**Name: Tiffany Akwarandu**


# **Association Analysis**

## **Introduction**

Imagine you are a data analyst at **RetailInsight Analytics**, a consulting firm that specializes in helping retail businesses optimize their product offerings and store layouts. Your team has been tasked with developing a custom analytics solution for clients who want to understand customer purchasing behaviors better.

Association rule mining is a powerful technique for discovering relationships between products in large transactional datasets. Your manager has asked you to develop a set of custom functions for association analysis that the company can use for various client projects. This will allow RetailInsight Analytics to offer more tailored recommendations compared to off-the-shelf solutions.

In this assignment, you'll first implement the core functions for association analysis (Q1-Q4) using sample transaction data from the lecture

After developing and testing your functions on this sample data, you'll then apply these same functions to analyze real-world bakery transaction data (**Part 2**), delivering actionable business insights.

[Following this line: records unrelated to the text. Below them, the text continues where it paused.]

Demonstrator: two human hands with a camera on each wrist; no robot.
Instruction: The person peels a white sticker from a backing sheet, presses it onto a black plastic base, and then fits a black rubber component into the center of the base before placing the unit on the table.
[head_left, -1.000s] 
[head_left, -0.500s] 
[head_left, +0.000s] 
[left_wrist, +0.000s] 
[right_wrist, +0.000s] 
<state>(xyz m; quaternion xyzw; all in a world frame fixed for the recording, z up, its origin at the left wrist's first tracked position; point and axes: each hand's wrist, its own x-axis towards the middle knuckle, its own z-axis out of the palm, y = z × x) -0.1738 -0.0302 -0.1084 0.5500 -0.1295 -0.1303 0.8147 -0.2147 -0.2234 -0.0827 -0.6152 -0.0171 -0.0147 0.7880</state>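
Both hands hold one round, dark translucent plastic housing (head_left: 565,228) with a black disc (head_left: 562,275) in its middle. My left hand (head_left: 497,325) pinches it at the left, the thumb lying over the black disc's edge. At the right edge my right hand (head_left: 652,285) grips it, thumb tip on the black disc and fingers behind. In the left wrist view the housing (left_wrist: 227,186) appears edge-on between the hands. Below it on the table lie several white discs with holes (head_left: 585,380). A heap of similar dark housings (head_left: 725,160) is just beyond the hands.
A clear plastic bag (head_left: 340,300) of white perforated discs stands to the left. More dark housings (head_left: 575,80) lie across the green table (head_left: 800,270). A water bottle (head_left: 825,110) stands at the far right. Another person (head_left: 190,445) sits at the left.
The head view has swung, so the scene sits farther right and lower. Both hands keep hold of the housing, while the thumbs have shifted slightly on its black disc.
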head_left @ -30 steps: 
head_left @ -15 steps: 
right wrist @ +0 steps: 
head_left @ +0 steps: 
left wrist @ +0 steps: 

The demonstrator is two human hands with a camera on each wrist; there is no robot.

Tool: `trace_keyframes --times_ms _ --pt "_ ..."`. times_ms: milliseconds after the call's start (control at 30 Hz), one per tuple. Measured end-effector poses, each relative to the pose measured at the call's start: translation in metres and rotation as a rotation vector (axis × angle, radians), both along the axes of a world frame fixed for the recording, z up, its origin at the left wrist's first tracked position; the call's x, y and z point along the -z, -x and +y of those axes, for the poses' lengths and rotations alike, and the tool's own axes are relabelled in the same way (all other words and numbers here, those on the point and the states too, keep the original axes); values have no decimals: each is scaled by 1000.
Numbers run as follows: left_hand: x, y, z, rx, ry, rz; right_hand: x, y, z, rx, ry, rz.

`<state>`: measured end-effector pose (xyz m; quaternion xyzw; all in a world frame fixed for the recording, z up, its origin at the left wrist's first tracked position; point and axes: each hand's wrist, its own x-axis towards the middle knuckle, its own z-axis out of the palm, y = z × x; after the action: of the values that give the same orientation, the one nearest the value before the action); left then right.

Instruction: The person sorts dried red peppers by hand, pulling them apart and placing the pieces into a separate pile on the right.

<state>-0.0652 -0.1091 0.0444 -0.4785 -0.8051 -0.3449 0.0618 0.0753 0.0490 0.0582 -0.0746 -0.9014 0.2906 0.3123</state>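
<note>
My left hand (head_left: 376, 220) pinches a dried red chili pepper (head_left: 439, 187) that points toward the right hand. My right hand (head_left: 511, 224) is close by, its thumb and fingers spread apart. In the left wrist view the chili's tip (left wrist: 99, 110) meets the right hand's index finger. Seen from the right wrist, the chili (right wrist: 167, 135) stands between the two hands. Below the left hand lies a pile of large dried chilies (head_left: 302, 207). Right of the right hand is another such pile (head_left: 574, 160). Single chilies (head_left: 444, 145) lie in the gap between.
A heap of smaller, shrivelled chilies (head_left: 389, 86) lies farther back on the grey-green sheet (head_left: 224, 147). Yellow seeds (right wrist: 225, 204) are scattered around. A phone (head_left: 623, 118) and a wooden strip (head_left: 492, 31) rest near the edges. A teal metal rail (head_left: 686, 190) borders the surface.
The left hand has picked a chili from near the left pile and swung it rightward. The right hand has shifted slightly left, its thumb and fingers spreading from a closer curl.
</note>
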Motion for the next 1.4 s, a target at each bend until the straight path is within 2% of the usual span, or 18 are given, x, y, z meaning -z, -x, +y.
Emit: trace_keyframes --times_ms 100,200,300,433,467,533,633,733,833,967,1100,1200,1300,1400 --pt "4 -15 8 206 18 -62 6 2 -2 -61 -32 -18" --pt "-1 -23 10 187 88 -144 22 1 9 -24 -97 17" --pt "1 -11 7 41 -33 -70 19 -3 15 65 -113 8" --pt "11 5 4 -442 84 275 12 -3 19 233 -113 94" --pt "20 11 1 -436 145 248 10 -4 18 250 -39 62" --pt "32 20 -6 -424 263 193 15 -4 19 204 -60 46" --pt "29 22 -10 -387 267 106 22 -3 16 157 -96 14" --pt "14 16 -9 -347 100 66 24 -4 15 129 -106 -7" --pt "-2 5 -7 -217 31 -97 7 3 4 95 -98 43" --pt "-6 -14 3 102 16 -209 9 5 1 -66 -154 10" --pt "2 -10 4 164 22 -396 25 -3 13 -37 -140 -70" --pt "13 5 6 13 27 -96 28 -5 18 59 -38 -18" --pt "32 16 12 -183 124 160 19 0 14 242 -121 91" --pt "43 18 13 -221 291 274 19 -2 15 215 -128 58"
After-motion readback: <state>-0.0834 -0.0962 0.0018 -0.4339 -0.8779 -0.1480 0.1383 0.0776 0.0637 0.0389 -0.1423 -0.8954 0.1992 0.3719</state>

# **Part 1: Development of Association Analysis Functions**

## **Q1: Support Calculation**

Implement a function that calculates support for individual items and itemsets.
The function should:
- Take a list of transactions and an itemset
- Return the support as a decimal (e.g., 0.5 for 50%)

Example:
`support({'Bread'}) = 5/6`
`support({'Bread', 'Milk'}) = 4/6`


In [None]:
# Sample transaction data from the lecture
transactions = [
    {'Bread', 'Milk'},
    {'Bread', 'Diaper', 'Beer', 'Eggs'},
    {'Milk', 'Diaper', 'Beer', 'Coke'},
    {'Bread', 'Milk', 'Diaper', 'Beer'},
    {'Bread', 'Milk', 'Diaper', 'Coke'},
    {'Bread', 'Diaper', 'Milk', 'Eggs'}
]

In [None]:
import pandas as pd
import numpy as np
from collections import defaultdict
from itertools import combinations

def calculate_support(transactions, itemset):
    """
    Calculate support for a given itemset in transactions

    Parameters:
    transactions (list): List of transaction sets
    itemset (set): Set of items to calculate support for

    Returns:
    float: Support value between 0 and 1
    """
    if not itemset:
        return 0

    # Convert itemset to set if it isn't already
    if not isinstance(itemset, set):
        itemset = set(itemset)

    # Count transactions containing the itemset
    count = 0
    for transaction in transactions:
        if itemset.issubset(transaction):
            count += 1

    # Calculate support
    support = count / len(transactions)
    return support


# Test the function
test_itemsets = [
    {'Bread'},
    {'Bread', 'Milk'},
    {'Beer', 'Diaper'},
    {'Bread', 'Milk', 'Diaper'}
]

print("Support values:")
for itemset in test_itemsets:
    #write your code here
    support = calculate_support(transactions, itemset)
    print(f"{itemset}: {support:.2f}")


Support values:
{'Bread'}: 0.83
{'Milk', 'Bread'}: 0.67
{'Diaper', 'Beer'}: 0.50
{'Milk', 'Bread', 'Diaper'}: 0.50


## **Q2: Implementing Rule Generation and Confidence Calculation**


Create a function that:
1. Takes a frequent itemset
2. Generates all possible association rules
3. Calculates confidence for each rule
4. Returns rules meeting minimum confidence threshold

Example rule from lecture:
{Milk, Diaper} → {Beer} (support=0.4, confidence=0.67)

In [None]:
def generate_rules(transactions, itemset, min_confidence):
    """
    Generate association rules from a frequent itemset

    Parameters:
    transactions (list): List of transaction sets
    itemset (set): Frequent itemset to generate rules from
    min_confidence (float): Minimum confidence threshold

    Returns:
    list: List of tuples (antecedent, consequent, support, confidence)
    """
    rules = []
    itemset = set(itemset)

    # Generate all possible splits of the itemset
    for r in range(1, len(itemset)):


            # Calculate support and confidence
            antecedent = set(combinations(itemset, r))
            consequent = itemset - antecedent



    return rules

# Test the function
test_itemset = {'Milk', 'Diaper', 'Beer'}
min_confidence = 0.6

print("Generated rules with confidence ≥ 0.6:")
rules = generate_rules(transactions, test_itemset, min_confidence)
for antecedent, consequent, support, confidence in rules:
    print(f"{antecedent} → {consequent} (support={support:.2f}, confidence={confidence:.2f})")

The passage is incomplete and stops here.